Dataset section Start Marker

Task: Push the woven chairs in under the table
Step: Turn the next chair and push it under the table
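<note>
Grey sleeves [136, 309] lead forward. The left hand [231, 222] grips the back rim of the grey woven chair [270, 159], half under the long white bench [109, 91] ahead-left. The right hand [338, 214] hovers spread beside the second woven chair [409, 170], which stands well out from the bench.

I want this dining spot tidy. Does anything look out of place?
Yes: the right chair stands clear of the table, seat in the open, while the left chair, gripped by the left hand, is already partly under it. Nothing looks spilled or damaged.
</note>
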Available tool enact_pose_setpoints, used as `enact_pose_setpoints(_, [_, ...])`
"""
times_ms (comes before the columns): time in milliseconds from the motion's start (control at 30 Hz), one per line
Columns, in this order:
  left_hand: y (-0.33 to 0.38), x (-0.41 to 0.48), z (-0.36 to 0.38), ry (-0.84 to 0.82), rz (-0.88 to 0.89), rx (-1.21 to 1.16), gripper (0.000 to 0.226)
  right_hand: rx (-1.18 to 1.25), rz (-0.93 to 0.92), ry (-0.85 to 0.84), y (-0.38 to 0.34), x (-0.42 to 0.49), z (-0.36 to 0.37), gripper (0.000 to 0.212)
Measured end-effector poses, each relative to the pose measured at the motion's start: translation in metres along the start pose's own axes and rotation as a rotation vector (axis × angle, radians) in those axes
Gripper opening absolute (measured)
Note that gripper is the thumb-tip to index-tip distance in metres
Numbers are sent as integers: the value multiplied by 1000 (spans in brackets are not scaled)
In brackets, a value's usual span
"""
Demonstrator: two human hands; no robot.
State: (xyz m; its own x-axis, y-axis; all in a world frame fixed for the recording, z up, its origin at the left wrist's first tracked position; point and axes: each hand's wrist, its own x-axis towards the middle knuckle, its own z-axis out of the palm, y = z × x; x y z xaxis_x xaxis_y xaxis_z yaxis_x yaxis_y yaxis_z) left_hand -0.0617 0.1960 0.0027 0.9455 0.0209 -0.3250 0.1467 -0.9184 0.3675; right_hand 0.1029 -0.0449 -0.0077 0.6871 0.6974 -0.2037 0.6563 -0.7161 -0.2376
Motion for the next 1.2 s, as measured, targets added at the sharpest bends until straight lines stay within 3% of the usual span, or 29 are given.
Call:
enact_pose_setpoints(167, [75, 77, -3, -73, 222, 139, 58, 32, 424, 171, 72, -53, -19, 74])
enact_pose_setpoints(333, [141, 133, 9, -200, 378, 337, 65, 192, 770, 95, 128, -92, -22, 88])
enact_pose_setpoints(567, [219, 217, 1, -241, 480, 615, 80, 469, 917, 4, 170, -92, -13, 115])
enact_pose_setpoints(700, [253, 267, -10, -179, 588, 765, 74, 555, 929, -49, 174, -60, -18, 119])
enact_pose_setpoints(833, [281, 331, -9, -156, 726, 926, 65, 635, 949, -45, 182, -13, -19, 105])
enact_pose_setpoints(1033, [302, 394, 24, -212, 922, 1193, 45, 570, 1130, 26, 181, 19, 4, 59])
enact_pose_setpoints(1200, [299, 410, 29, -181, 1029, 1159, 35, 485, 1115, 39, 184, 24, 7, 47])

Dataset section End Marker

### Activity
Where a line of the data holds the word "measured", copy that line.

### Response area
Measured end-effector poses, each relative to the pose measured at the motion's start: translation in metres along the start pose's own axes and rotation as a rotation vector (axis × angle, radians) in those axes
Gripper opening absolute (measured)
Motion for the next 1.2 s, as measured, targets added at the sharpest bends until straight lines stay within 3% of the usual span, or 29 are given.

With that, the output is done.